Espoir renouvelé pour la femme de Raif Badawi
Elle fait « confiance » au prince héritier, nouvel homme fort en Arabie saoudite, afin qu’il libère son mari
PARIS | (AFP) L’épouse de Raif Badawi, blogueur saoudien emprisonné depuis cinq ans, dit faire « confiance » au prince héritier Mohammed ben Salmane, le nouvel homme fort de Ryad, pour libérer bientôt son mari en gage de sa volonté affichée de réformes.
« J’ai confiance dans le prince Mohammed ben Salmane parce que le prince met en application les idées de Raif », explique, lors d’un entretien à Paris, Ensaf Haidar, mariée depuis 16 ans à Raif Badawi avec lequel elle a eu trois enfants.
Il « veut moderniser l’Arabie Saoudite, moderniser la charia. Cela veut dire qu’il veut aussi libérer les prisonniers d’opinion et les prisonniers de droits humains », ajoute cette originaire de la région de Jizan, dans le sud-ouest de l’Arabie saoudite.
« INSULTE À L’ISLAM »
Son mari, arrêté en 2012, a été condamné en 2014 à dix ans de prison et 1000 coups de fouet pour « insulte à l’islam ». Le site du blogueur de 34 ans promouvait la liberté d’expression et les droits des femmes.
Mais ces derniers mois, une série de réformes sociétales et économiques ont été annoncées dans ce pays ultraconservateur, sous l’impulsion de Mohammed ben Salmane, de l’autorisation de conduire ou d’assister à des événements sportifs pour les femmes à celle des cinémas...
En octobre, « MBS » promettait aussi une Arabie saoudite « modérée » et « tolérante ».
PLUS SCEPTIQUES
Des militants des droits de l’Homme sont plus sceptiques, soulignant que les interpellations de dissidents continuent dans le pays où certains voient en MBS un caractère autoritaire et impulsif.
L’espoir de l’épouse du blogueur vient également d’une délégation de parlementaires européens. À son retour de Ryad, en novembre, l’un d’eux, Josef Weidenholzer, lui a indiqué que des défenseurs locaux des droits de l’Homme estimaient que Raif pourrait figurer sur une liste de pardons royaux.
« C’est ce qu’il m’a dit. Je ne sais pas si c’est vrai » , dit Ensaf Haidar.

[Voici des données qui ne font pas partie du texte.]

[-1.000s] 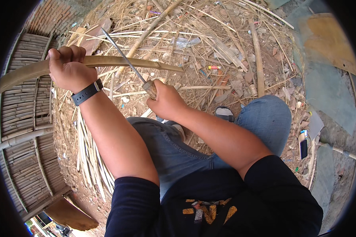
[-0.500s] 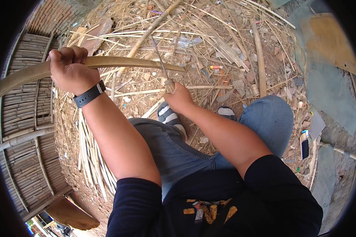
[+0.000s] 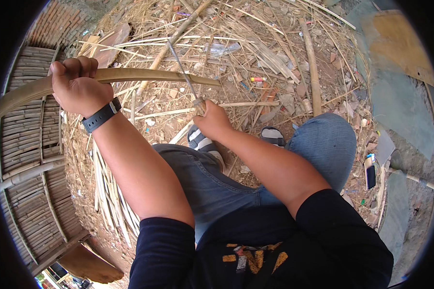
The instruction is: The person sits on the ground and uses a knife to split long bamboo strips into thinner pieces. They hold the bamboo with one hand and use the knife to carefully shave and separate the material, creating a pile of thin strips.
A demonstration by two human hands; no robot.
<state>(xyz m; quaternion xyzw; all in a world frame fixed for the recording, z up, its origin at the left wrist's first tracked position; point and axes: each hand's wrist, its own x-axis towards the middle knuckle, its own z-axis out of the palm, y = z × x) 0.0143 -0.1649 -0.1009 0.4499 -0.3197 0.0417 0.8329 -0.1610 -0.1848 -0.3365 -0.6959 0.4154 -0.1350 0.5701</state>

M. Weidenholzer n’a pu être joint. De son côté, l’ancienne ministre française Michèle Alliot-Marie, qui menait la délégation, a refusé de s’exprimer sur le sujet, pointant son caractère délicat.
OBSTACLE DE TAILLE
En 2015 déjà, un responsable suisse avait évoqué un pardon possible de Raif Badawi.
« Nous espérons qu’il est sur la liste des pardons » cette fois, a dit un représentant de la Société nationale saoudienne pour les Droits de l’Homme, tout en pointant un obstacle potentiel à sa libération : son père, favorable à la punition de son fils et dont l’approbation serait nécessaire.
« Ce problème doit être réglé avant que le pardon royal ne soit accordé », a dit ce responsable qui a requis l’anonymat.
Mme Haidar, qui vit à Sherbrooke avec ses trois enfants après avoir obtenu le droit d’asile au Canada, parle régulièrement à son mari : elle appelle la prison deux ou trois fois par semaine. Leurs conversations sont brèves, de l’ordre de 15 minutes, et Raif ne lui raconte guère ses conditions de détention.